Dann schaut er Fotos seines Sohnes an. «Ich verspüre eine tiefe Dankbarkeit für die Zeit, die wir zusammen hatten. Vielleicht hatte Janis seine Aufgabe, und die hat er erfüllt.» Wenn Donghua Li von seinem Sohn spricht, liegt viel Wärme und Liebe in seiner Stimme. Und er tut es so unverkrampft, als wäre der Bub noch am Leben. Wenn er von Jasmin redet, seiner 24-jährigen Tochter aus erster Ehe, spricht der pure Stolz aus ihm. Jasmin studiert Philosophie und Kulturwissenschaft der Antike und hat gerade eine Assistenzstelle an der Uni Zürich erhalten. An Janis’ erstem Todestag sassen Vater und Tochter den ganzen Nachmittag lang auf einem Bänkli bei dessen Grab und haben geredet. «So waren wir drei doch irgendwie zusammen.» Für Jasmin sei Janis’ Tod sehr hart gewesen. «Sie ist so jung, war noch nie mit der Sterblichkeit konfrontiert. Und dann stirbt der kleine Bruder. Das ist sehr schwierig für die ganze Familie.» Vater und Tochter sind einander aber eine grosse Stütze.
Noch etwas hilft Donghua Li in der schweren Zeit: Golf. Zwar trainiert der Olympiasieger, Welt- und Europameister am Pferdpauschen nach wie vor täglich in seiner Paradedisziplin. Er arbeitet als Sportexperte bei der International School in Altdorf, absolviert Show-Auftritte, gibt Turnstunden und Seminare. Genauso viel Zeit investiert er allerdings in den Golfsport. «Mich faszinieren der sportliche wie der mentale Aspekt», sagt Donghua. «Man braucht Kondition, aber auch Präzision und Konzentrationsfähigkeit.» So hilft ihm das tägliche Golftraining bei der Verarbeitung von Janis’ Tod. Donghua setzt sich ein neues Ziel: Er möchte innerhalb eines Jahres sein Handicap von 17,4 auf ein einstelliges verbessern, um an der Schweizer Senioren-Meisterschaft teilnehmen zu können. Dafür trainiert er nicht nur auf dem «heimischen» Green in Meggen LU, sondern reist mit seinem Wohnmobil an Turniere in der ganzen Schweiz.
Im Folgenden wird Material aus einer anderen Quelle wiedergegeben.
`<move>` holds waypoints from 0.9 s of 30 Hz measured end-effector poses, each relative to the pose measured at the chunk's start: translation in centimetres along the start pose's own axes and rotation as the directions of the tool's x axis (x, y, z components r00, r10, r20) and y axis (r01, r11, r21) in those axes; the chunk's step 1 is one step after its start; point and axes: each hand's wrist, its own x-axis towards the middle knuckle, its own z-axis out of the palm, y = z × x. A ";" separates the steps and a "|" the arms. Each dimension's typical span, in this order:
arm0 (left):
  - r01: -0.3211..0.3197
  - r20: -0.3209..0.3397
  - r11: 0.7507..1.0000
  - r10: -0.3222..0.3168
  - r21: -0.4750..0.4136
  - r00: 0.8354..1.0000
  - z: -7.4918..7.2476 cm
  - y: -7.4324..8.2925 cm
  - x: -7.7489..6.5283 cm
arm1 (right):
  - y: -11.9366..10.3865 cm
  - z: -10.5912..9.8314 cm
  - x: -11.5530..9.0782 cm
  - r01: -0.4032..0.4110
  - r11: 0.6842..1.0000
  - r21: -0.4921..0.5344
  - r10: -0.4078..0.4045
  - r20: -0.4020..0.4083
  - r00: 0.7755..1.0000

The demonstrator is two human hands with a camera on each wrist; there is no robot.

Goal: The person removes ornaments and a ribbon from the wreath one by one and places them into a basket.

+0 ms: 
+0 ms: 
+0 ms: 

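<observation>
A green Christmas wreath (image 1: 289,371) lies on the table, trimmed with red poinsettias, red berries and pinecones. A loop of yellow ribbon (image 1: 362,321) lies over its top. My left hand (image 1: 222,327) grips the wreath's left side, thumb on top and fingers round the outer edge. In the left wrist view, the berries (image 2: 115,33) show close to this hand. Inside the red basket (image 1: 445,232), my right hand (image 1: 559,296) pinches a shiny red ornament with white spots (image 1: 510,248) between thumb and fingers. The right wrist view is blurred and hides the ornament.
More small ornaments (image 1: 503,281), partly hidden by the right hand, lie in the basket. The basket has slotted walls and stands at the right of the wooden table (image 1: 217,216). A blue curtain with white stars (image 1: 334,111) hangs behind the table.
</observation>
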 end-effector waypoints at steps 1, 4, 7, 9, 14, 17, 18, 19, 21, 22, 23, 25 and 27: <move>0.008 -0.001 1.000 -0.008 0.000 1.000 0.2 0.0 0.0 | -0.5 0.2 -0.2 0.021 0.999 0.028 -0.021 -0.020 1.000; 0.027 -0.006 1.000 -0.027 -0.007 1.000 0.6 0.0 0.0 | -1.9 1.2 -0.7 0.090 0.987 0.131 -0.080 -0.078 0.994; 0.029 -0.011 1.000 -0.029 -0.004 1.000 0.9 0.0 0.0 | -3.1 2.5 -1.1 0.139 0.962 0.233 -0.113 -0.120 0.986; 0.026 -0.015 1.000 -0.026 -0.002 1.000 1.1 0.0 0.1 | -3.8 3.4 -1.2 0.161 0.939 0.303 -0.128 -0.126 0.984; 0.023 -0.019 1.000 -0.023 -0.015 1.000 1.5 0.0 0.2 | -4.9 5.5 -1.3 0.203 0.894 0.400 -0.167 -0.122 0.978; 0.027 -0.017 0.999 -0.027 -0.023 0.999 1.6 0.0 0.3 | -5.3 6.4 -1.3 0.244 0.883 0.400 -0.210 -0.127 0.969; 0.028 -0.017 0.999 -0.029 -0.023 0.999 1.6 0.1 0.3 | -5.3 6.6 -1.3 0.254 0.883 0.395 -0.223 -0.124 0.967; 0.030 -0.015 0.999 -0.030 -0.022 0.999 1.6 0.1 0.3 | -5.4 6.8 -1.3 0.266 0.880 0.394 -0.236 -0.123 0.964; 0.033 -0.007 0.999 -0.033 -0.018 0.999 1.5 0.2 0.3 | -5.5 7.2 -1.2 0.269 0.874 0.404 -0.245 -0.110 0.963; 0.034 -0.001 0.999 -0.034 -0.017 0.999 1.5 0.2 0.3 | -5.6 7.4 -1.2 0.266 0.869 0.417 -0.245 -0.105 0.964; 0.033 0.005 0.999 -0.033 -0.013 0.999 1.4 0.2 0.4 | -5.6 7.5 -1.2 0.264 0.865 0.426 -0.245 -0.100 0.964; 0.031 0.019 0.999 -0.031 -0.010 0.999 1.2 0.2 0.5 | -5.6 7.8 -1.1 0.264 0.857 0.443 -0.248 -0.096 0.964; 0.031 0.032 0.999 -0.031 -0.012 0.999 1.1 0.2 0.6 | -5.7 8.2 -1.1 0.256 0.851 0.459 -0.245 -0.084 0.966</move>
Zusätzlich schwingt er mit anderen Persönlichkeiten die Golfschläger. Daraus ist die «Donghua Li Challenge Tour & Talk» entstanden. Donghua sucht momentan noch eine Produktionsfirma, welche diese für eine Dokumentation begleitet. Im «Talk»-Teil unterhält er sich mit seinen Partnern. «Alle haben ihre eigene Geschichte und Schönes und Trauriges erlebt. Nicht nur ich.» Donghua Li trägt seinen Rucksack – beziehungsweise seinen Golfbag – so, wie er es seinem Sohn einmal beigebracht hat, als dieser lernte, Golf zu spielen: «Jeden Tag ein kleines Stück weiter.»